Nonostante sia città intrinsecamente legata al settore pubblico, sia per la presenza di istituzioni e amministrazioni, sia per ospitare il maggior numero di società partecipate di rilevanza nazionale, in città si registra una contrazione sempre più evidente degli investimenti pubblici e una sempre più scarsa incisività nell’indotto e come fattore di sviluppo del pubblico. E se Roma, come tutte le altre Capitali, ha dovuto fare i conti con la epocale crisi finanziaria originata dal tracollo della Lehman Brothers e poi traslatasi in seno ai debiti sovrani, è pur vero che la Capitale sembra aver reagito assai peggio rispetto le sue omologhe. Una città con un sempre minor fascino attrattivo per start-up e aziende, interessata anzi da un fenomeno pernicioso e pericoloso di desertificazione di società private che, fatti armi e bagagli, si sono spesso trasferite a Milano. Altro elemento assai preoccupante è la ricomposizione morfologica dell’economia capitolina, con una espansione di settori a bassa intensità di conoscenza, tra cui il turismo: occasione questa per ragionare seriamente su, e sfatare possibilmente, certi mitemi del turismo come “petrolio del Paese”. Settore importante, senza dubbio, ma che apporta poco in termini di sviluppo e miglioramento della economia complessiva e che soprattutto, laddove lasciato divenire maggioritario, implica esiziali momenti di over-education e over-qualification, ovvero di lavoratori molto spesso assai qualificati, per titoli di studio e pregresse esperienze, impiegati in mansioni manuali o materiali. Nei fatti, la certificazione di una attitudine alla costruzione di una società museale, inerte, statica, polverosa e ossificata. Una necropoli scintillante di una oscura bellezza, ma pur sempre un cimitero dentro cui può sì registrarsi un aumento della occupazione ma soltanto nei settori, come si diceva sopra, a più bassa conoscenza richiesta.

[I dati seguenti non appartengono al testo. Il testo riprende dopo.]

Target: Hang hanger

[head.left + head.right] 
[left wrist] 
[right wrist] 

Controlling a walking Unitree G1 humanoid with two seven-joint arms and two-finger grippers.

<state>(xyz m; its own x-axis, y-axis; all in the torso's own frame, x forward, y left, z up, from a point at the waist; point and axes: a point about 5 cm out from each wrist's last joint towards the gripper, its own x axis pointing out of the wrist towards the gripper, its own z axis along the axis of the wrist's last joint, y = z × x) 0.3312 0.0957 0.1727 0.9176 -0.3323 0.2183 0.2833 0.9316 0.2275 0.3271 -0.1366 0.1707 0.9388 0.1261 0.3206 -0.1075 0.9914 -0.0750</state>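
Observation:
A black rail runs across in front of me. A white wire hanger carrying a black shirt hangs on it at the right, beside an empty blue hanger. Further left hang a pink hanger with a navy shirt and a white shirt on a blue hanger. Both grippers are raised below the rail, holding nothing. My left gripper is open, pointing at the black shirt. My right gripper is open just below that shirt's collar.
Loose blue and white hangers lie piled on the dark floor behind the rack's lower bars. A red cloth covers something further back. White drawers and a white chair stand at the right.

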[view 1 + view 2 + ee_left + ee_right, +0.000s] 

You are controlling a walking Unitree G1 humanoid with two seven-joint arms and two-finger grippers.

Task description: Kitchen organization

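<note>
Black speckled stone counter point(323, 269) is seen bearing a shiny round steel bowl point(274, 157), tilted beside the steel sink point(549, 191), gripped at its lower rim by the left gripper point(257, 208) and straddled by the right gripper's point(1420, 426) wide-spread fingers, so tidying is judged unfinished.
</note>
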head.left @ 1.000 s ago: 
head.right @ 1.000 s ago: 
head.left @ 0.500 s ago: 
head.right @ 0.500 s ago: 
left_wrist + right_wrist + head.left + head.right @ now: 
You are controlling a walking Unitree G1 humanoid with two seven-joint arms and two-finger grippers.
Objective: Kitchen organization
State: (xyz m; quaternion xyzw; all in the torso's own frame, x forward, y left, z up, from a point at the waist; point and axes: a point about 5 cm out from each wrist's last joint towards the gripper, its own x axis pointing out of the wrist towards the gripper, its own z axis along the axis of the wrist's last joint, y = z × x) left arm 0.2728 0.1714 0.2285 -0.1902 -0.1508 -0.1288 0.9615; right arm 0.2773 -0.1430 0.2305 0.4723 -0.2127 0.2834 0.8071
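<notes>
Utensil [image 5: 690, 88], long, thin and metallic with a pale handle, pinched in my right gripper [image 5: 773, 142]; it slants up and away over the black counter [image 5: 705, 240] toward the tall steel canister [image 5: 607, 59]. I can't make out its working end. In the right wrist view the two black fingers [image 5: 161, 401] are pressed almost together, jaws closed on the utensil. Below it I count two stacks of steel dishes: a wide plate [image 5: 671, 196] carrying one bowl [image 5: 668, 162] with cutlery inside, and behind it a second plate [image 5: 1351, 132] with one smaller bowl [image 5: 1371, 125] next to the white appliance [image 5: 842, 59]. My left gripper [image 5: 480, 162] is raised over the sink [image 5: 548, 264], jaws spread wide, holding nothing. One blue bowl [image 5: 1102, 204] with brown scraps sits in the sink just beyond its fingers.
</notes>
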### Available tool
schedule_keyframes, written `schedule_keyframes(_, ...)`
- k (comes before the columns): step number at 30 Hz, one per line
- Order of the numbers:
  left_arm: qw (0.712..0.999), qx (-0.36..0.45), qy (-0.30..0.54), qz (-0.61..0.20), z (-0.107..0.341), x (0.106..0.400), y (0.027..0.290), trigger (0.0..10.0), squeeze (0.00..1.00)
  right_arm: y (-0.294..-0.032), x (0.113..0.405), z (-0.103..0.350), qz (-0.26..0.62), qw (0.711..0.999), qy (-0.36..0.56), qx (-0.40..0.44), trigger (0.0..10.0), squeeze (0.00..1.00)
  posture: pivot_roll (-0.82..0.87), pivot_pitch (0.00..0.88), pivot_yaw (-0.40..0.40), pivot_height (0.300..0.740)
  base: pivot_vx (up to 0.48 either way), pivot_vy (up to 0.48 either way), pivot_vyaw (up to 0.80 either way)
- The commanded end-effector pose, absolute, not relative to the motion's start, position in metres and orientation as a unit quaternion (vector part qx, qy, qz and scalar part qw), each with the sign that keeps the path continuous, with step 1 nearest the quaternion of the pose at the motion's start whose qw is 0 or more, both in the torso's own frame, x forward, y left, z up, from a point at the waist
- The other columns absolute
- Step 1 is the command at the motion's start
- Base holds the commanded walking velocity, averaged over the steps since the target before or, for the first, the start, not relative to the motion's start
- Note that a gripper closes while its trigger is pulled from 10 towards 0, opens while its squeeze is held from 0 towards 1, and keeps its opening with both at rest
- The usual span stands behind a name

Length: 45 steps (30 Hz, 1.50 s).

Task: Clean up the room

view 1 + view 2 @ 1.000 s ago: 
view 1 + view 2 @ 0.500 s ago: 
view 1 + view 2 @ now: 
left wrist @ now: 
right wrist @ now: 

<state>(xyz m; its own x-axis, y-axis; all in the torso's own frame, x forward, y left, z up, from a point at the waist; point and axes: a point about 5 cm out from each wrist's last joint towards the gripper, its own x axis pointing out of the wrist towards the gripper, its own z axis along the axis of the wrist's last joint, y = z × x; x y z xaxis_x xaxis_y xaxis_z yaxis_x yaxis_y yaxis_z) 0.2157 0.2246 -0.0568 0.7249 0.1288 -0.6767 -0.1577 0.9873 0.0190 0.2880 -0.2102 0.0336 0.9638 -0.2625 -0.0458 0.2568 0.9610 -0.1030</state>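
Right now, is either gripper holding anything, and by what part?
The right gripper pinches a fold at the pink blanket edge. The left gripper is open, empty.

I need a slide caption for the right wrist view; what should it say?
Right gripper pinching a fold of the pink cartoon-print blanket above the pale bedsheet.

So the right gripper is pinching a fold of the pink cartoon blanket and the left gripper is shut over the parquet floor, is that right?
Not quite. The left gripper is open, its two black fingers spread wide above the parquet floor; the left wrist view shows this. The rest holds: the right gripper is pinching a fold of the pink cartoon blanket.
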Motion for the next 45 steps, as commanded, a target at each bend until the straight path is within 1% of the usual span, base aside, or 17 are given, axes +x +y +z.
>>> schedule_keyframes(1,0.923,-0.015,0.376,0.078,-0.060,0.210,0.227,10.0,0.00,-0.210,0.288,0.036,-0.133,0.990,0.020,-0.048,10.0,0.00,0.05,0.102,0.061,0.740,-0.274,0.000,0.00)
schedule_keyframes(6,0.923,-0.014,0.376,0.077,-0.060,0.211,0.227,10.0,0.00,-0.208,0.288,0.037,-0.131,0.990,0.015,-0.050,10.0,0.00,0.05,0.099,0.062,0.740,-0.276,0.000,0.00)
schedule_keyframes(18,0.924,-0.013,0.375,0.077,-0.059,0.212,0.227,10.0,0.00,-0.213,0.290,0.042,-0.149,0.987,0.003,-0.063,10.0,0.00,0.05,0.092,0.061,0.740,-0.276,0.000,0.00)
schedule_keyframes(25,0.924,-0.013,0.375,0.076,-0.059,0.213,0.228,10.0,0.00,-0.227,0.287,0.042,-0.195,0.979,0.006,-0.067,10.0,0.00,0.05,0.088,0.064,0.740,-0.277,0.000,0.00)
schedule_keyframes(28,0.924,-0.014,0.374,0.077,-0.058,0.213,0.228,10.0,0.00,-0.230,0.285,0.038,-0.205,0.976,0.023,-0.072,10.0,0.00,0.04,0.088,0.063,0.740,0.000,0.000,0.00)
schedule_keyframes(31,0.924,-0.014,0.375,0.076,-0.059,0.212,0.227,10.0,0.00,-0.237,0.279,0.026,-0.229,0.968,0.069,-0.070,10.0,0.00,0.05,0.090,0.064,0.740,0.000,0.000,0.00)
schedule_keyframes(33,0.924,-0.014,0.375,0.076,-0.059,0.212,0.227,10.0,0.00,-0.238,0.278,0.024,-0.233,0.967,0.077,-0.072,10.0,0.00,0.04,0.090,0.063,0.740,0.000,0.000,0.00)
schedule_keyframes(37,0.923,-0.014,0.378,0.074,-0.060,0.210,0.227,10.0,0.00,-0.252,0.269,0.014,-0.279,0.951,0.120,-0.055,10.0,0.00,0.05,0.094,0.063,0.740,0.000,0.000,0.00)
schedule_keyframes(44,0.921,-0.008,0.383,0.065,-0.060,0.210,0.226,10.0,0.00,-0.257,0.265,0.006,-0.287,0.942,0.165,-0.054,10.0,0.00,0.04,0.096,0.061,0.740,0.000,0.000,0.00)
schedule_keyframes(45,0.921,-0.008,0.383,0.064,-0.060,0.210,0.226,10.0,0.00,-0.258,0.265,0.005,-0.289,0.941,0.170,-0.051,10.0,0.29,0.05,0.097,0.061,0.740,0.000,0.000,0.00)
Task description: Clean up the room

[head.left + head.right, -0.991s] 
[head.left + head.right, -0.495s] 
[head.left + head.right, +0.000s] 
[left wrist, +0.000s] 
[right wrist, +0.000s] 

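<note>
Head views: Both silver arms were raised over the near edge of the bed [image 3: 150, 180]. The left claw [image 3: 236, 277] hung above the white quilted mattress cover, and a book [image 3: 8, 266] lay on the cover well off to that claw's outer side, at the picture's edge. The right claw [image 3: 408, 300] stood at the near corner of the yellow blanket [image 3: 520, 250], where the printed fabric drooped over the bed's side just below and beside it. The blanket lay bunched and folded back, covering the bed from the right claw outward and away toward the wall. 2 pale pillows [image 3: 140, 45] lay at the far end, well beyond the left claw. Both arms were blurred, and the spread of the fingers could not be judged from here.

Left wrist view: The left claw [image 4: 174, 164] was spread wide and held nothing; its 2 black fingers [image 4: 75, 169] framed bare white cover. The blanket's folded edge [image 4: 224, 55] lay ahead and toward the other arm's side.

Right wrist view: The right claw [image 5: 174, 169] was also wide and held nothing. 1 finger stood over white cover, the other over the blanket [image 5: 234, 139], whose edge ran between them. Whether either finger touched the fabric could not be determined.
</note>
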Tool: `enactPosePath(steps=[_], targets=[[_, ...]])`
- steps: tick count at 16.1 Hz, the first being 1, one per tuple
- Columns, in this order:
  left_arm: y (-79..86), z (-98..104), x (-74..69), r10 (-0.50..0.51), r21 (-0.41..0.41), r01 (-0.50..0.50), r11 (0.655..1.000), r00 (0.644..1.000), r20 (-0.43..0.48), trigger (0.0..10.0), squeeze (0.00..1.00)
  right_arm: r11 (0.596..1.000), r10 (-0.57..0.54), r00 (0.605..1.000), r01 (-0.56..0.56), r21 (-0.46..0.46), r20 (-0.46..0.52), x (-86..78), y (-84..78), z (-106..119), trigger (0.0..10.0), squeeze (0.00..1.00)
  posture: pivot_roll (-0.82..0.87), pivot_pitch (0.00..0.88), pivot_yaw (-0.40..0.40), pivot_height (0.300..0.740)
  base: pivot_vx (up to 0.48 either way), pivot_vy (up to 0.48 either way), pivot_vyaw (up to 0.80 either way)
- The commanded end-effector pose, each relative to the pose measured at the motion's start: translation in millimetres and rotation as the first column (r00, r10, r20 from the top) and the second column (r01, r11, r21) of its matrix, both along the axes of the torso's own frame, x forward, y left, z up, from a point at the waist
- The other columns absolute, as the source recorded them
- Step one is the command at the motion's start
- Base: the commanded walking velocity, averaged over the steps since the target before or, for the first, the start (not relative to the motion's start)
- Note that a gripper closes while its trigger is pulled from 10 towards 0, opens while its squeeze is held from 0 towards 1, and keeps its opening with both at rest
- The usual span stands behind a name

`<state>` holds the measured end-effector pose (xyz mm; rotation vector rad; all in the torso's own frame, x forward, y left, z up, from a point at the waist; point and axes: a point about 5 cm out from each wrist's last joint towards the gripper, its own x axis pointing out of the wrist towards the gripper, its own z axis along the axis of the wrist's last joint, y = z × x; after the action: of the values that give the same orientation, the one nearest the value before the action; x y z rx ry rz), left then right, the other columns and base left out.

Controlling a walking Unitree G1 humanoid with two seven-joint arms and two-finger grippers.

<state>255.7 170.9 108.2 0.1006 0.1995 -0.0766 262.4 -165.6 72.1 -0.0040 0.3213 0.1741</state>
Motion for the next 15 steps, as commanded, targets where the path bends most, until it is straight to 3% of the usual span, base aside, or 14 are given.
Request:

Polarizzazione del mercato del lavoro, servizi pubblici scadenti e percepiti per tali, sistema di trasporto pubblico deficitario che complica, a raggiera, altri mercati economici, come quello immobiliare, rendono il vivido quadro di una Capitale sempre meno Capitale. Ed è molto significativo rilevare che gli analisti di Banca d’Italia osservino come sia certo possibile invertire il trend ma a patto di rinnovare, forse meglio a dirsi rivoluzionare, il settore pubblico dei servizi locali, la macrostruttura pubblica capitolina, razionalizzare il sistema di trasporto e rendersi finalmente attrattivi per innovazione, sviluppo, ricerca e aziende attive in questi settori. Una sfida epocale per la politica che se vuole riguadagnare credibilità deve mettere mano all’ordinamento giuridico della città e ridefinire i lineamenti essenziali di una struttura amministrativa obsoleta e inefficiente.